Review: X’ED OUT by Charles Burns

Charles Burns XED OUT

If you have not yet read what Charles Burns has been up to lately, don’t panic. You have options. There are two installments of his current wild ride, “X’ed Out” and “The Hive.” Both graphic novels can work as stand alones and you will do fine whether you read one first or the other. Essentially, this is a story that follows the main character mostly through flashbacks and alternates with his doppelganger in a parallel story set in a more cartoony and sinister world. Enjoy it as a multi-layered horror story. We’ll focus here on “X’ed Out,” the first graphic novel in the series which came out in 2010. And you can then proceed to a review of “The Hive” in the next post.

XED OUT Charles Burns

“X’ed Out” is as much about the angst of Generation X as it is a horror story. The two themes actually compliment each other rather nicely here. You will find equal amounts of supernatural horror and the self-inflicted horror of disaffected youth. Consider any art school crowd of a generation ago (or any generation, really) and you will find an inner core of self-loathing malcontented rebels ready to set the world on fire. What will it take? Start up a band? How about a magazine? But what will it ultimately take to make the pain go away? What happens when raw idealism and Prozac aren’t enough?

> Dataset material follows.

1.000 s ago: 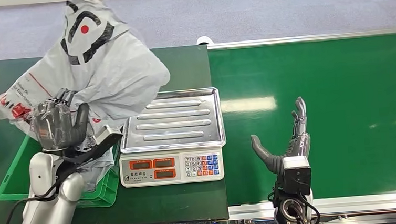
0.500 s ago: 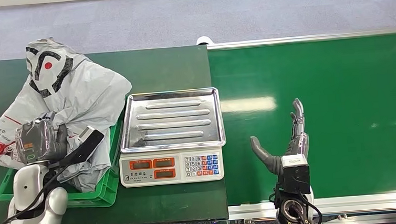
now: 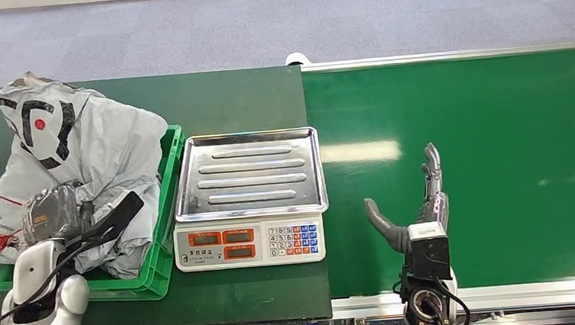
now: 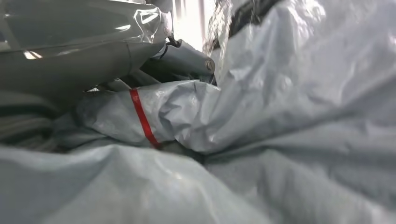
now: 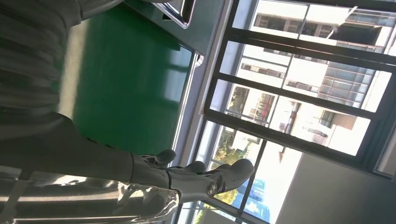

Charles Burns XED OUT Pantheon

We begin with the cartoony doppelganger. He is sitting up after a restless sleep in an old fold out bed. He has a bandage across the side of his head which can’t be a good sign. He has no idea of where he is. And, once he makes his way out into the outside, we see that this is a very strange place he has found himself in. As we progress through the story, we see that this world is more real in some ways than the hipster world that Doug and his girlfriend, Sarah, are so enthralled by. It’s as if the chickens have come home to roost, as if all those extreme misfits staying up late at night have finally summoned up the Devil. There’s a hint that Sarah may have actually done something like that. And then there’s that strange bandage across the side of Doug’s head.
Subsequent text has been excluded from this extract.